Maj. Gen. John F. Campbell, commander, 101st Airborne Division briefs Navy Adm. Mike Mullen, chairman of the Joint Chiefs of Staff during a visit to Bagram Air Base, Afghanistan on April 19, 2011. Photo by Mass Communication Specialist 1st Class Chad J. McNeeley.
FORWARD OPERATING BASE SALERNO, Afghanistan (April 19, 2011) — Cooperation between U.S. and Pakistani soldiers on both sides of the Afghanistan-Pakistan border is better than it has ever been, the chairman of the Joint Chiefs of Staff said here today.
Navy Adm.
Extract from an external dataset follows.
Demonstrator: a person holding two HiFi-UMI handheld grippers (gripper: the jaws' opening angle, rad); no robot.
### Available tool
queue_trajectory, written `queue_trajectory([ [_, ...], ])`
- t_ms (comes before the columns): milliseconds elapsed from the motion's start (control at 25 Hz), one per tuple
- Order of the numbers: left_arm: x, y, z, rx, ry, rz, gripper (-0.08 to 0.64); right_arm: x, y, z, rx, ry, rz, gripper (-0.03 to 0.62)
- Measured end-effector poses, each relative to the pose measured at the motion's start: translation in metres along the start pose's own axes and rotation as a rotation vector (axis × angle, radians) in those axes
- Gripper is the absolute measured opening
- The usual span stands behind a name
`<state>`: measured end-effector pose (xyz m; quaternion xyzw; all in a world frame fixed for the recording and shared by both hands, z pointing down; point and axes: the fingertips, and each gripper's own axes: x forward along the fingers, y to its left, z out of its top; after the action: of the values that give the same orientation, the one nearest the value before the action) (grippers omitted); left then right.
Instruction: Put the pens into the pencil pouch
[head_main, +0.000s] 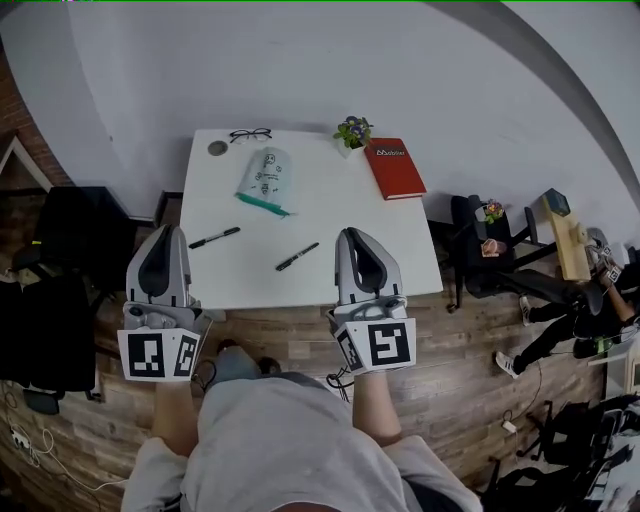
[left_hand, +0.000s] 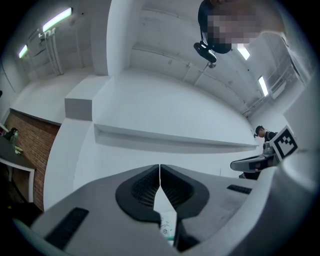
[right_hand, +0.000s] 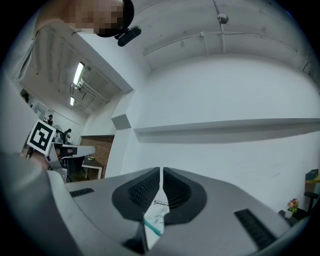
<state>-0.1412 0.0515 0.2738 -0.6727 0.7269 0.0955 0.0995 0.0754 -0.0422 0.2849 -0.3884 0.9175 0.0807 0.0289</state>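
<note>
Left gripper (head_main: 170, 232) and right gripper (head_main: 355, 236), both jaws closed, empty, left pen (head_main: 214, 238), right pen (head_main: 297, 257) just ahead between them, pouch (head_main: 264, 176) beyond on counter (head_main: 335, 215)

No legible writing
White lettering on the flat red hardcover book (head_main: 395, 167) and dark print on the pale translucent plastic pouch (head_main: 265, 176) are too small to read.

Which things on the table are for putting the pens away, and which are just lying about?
For the job: pouch, left pen, right pen.
Lying about: glasses, plant, red book, grey disc.
</note>
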Motion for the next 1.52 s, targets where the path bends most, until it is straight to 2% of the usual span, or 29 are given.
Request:
queue_trajectory([
  [320,0.047,0.018,-0.015,-0.006,0.016,-0.024,0.028,0.042,-0.012,-0.017,0.010,0.037,-0.019,0.040],
  [560,0.092,0.026,-0.020,-0.002,-0.001,-0.085,0.028,0.076,-0.024,-0.020,0.004,0.031,-0.059,0.040],
  [840,0.144,0.043,-0.036,-0.005,0.012,-0.161,0.028,0.124,-0.035,-0.045,0.028,0.098,-0.110,0.040],
  [1040,0.176,0.050,-0.056,-0.014,0.045,-0.223,0.028,0.154,-0.038,-0.076,0.016,0.197,-0.124,0.040],
  [1240,0.202,0.060,-0.081,-0.045,0.090,-0.268,0.028,0.174,-0.030,-0.127,-0.006,0.337,-0.110,0.041],
  [1520,0.220,0.071,-0.115,-0.082,0.147,-0.314,0.028,0.182,-0.008,-0.213,-0.102,0.584,0.006,0.041],
])
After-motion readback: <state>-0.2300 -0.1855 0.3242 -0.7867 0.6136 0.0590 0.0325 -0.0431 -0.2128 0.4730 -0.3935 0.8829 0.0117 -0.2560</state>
Mike Mullen told reporters traveling with him to Afghanistan and Pakistan that the Pakistani military knows the threat the Haqqani network poses in Afghanistan, but that their first focus is on the Pakistani Taliban that threatens their government in Islamabad.
But the NATO-led International Security Assistance Force, the Afghan security forces and the Pakistanis have cooperated, the admiral said.
“We have chased bad guys into their network, and [the Pakistanis] have hammered them, and vice versa,” Mullen said. This is particularly true on the border Shared by Pakistan and Afghanistan’s Khost province, he added.
Weekly video teleconferences take place across the border at the division commander level, Mullen noted, and at the tactical level messages pass back and forth across the border even during combat.
A change over the past year has applied a comprehensive approach to this battle space in Regional Command East, Mullen said, including a defense in depth from the border through the city of Khost, for example, to defend the Afghan capital of Kabul. The Haqqani network had almost a free rein in the region, the chairman said, but this has changed over the past year.
“Haqqani is having a much more difficult time now,” he told reporters. “All that said, we’re still working through the [Pakistani] military support, the way through the relationships the [Pakistani interservice intelligence agency] has with the Haqqani network, and the strain that creates.”
Mullen said he will address these concerns when he meets with Pakistani leaders later this week.
Although the United States has been in Afghanistan for 10 years, the chairman said, only over the last 18 months has the effort been resourced correctly.
“In the past 10 years, the Taliban has grown and is a very tough force,” he said. “That’s the combat that we are in. We’re going to have very a tough year this year. I’ve been very straight with the American people on that. I think our losses, which were significant last year, will be significant this year as well.”
Still, Mullen added, it was a tougher year on the enemy.
“The Taliban had a really tough year last year, and will have a tougher one this year,” he said. “I think we’ll know a lot more as to where this all stands … at the end of this fighting season.” The fighting season typically runs from spring through the end of September or early October, when colder weather closes in.
ISAF has rooted the Taliban out of the safe havens they had in Afghanistan’s south and southwest, where the main effort in the country has been – an effort that was marked by tough fighting in and around Kandahar and Helmand provinces.
“What I’ve seen in the east is we now have a strategy in place that is much more comprehensive,” Mullen said. “We’ve all known Haqqani, in particular, is the heart of the problem in supporting the Taliban and sending fighters into Afghanistan, and we think we are in much better shape with respect to making it much more difficult for the Haqqanis this year.”